Introduction

Alternative splicing (AS) is an important process of gene regulation at transcriptional level and substantially contributes to the understanding of proteomic diversity and function. In order to advance in large-scale research about the functional impact of AS on the proteome, automated methods are required for identifying AS events and linking them to functional regions of proteins in a systematic manner.

AstaFunk is a JAVA tool to study how diversity of a custom transcriptome translates into functional variation, based on standard transcriptome annotations and protein family profiles. In a nutshell, ASTAFUNK translates alternatively spliced parts of open reading frames (given by GTF annotation) on the fly into amino acid sequences. Subsequently, profile HMMs of Pfam database are searched against these amino acid sequences only in the regions of alternative splicing events. ASTAFUNK algorithm is designed to avoid redundant sequence scans in AS-enriched transcriptomes.

This document presents the information to download binaries, build AstaFunk from source code and execute basic commands.

Recommended: Obtaining AstaFunk Source Codes

Alternatively, the current version can always be obtained from the GIT repository. Clone the Git repository of the barna. The Barna library consists of a set of tools bundled with the package.

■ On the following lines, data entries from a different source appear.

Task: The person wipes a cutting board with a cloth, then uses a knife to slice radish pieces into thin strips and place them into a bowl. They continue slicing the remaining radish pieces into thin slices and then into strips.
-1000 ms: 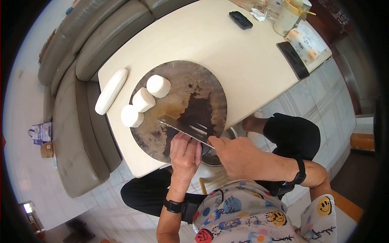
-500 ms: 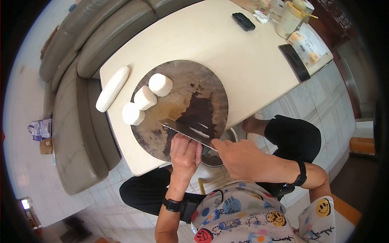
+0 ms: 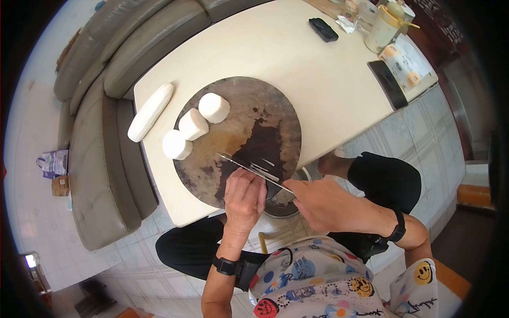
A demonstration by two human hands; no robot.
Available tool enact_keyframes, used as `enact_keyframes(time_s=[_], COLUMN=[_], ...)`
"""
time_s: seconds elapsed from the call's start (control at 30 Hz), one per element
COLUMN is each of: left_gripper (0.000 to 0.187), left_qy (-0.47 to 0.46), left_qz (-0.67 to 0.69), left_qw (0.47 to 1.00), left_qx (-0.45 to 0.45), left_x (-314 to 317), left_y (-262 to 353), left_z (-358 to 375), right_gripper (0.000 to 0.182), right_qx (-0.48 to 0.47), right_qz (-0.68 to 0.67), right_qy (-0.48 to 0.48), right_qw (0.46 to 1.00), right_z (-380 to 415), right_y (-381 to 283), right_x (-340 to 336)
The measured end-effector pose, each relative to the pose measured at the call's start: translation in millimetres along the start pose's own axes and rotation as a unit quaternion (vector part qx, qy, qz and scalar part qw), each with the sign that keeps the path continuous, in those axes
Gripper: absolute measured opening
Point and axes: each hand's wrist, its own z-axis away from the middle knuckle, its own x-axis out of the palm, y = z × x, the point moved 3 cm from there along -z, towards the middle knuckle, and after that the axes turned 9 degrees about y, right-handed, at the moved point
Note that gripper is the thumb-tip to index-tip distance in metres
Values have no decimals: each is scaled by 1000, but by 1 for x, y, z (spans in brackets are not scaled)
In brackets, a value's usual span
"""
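My right hand (image 3: pixel 326 204) is closed round the handle end of a kitchen knife (image 3: pixel 249 168), whose blade stands nearly edge-on over the dark wet part of the round cutting board (image 3: pixel 281 100). Close against the blade, my left hand (image 3: pixel 245 196) has its fingers curled down on the board's near side; whatever lies under them is hidden. Thin white slices (image 3: pixel 265 172) lie just beyond the blade. Three thick chunks of peeled white radish, the nearest a white chunk (image 3: pixel 177 144), sit along the board's left side. A long peeled white radish (image 3: pixel 151 112) lies on the table beside the board.
The cream table (image 3: pixel 254 47) carries a black phone (image 3: pixel 387 85), a small black case (image 3: pixel 323 30), a tissue pack (image 3: pixel 403 64) and a jar (image 3: pixel 382 34) at its far right. A metal bowl (image 3: pixel 281 208) is partly hidden below the board's near edge. A grey sofa (image 3: pixel 106 175) stands left.
The knife blade has turned from tilted to nearly edge-on. More white slivers show beyond it. My left hand stays beside the blade, and the whole view has shifted slightly.
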Motion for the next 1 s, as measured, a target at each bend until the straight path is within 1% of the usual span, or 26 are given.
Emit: enact_keyframes(time_s=[0.13,0.2,0.23,0.3,0.47,0.53,0.57,0.6,0.67,0.73,0.8,0.83,0.9,1.0], left_gripper=[18,18,18,18,24,30,30,32,35,34,34,34,33,32], left_qy=[-1,4,9,19,41,36,40,23,-6,-11,-16,-15,-13,2], left_qz=[-8,0,6,14,16,6,4,-9,-23,-28,-30,-32,-33,-35], left_qw=[1000,1000,1000,1000,998,997,997,996,993,993,993,994,996,994], left_qx=[-4,2,4,-8,-33,-66,-66,-84,-116,-116,-116,-102,-86,-100], left_x=[0,2,1,1,-8,-16,-21,-26,-33,-34,-31,-27,-22,-17], left_y=[2,1,1,1,3,2,1,0,-6,-9,-10,-11,-8,-2], left_z=[-2,-2,-2,-3,-3,-2,-1,2,9,13,17,17,14,6], right_gripper=[24,23,23,22,25,25,30,34,34,34,32,32,21,20], right_qx=[-10,-17,-20,18,-1,-6,6,18,14,12,18,18,-16,0], right_qz=[-32,-17,-16,-65,-96,-105,-97,-90,-85,-81,-81,-79,-84,-61], right_qy=[30,76,76,70,78,76,59,42,40,37,35,36,94,103], right_qw=[999,997,997,995,992,992,993,995,995,996,996,996,992,993], right_z=[-10,-12,-11,-9,-4,-3,-1,0,2,3,2,1,-1,-2], right_y=[3,6,5,8,1,0,1,1,0,0,4,8,12,11], right_x=[11,16,13,7,-1,-3,-2,0,1,4,6,9,10,7])
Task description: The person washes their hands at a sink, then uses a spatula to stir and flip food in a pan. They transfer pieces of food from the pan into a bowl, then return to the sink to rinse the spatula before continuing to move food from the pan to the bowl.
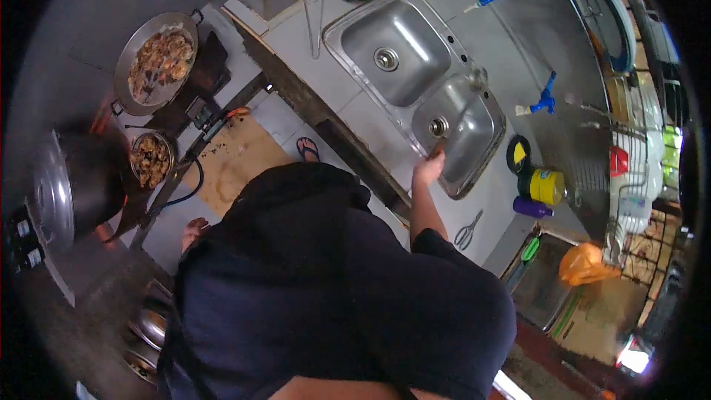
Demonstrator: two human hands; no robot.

$> git clone http://sammeth.net/bitbucket/scm/barna/barna.git
Cloning into 'barna'...
remote: Counting objects: 29522, done.
remote: Compressing objects: 100% (11638/11638), done.
remote: Total 29522 (delta 11254), reused 27997 (delta 10681)
Receiving objects: 100% (29522/29522), 99.43 MiB | 706.00 KiB/s, done.
Resolving deltas: 100% (11254/11254), done.
Checking connectivity... done.
 
$> git checkout vitor_dev_fix1
Branch vitor_dev_fix1 set up to track remote branch vitor_dev_fix1 from origin.
Switched to a new branch 'vitor_dev_fix1'

Building binaries

Build the binaries of AStalavista and create a distribution version.

$> cd barna/
$> cd barna.astalavista/
$> ../gradlew dist
.
. {some log messages}
.
BUILD SUCCESSFUL
Total time: 2 mins 11.574 secs

Extracting binary files

Enter into the distribution directory and extract the files (.tgz or .zip). In barna.astalavista directory:

$> cd build/distributions/
$> unzip astalavista-3.2.1-SNAPSHOT.zip

Check build

The current bundle uses 'astalavista' as the default tool. You can switch tools with the -t option and get help for a specific tool with -t <toolname> --help. This will print the usage and description of the specified tool

$> ./astalavista -t astafunk --help

You will see:

$> ./astalavista -t astafunk --help
[INFO] Astalavista v4.0 (Flux Library: 1.30)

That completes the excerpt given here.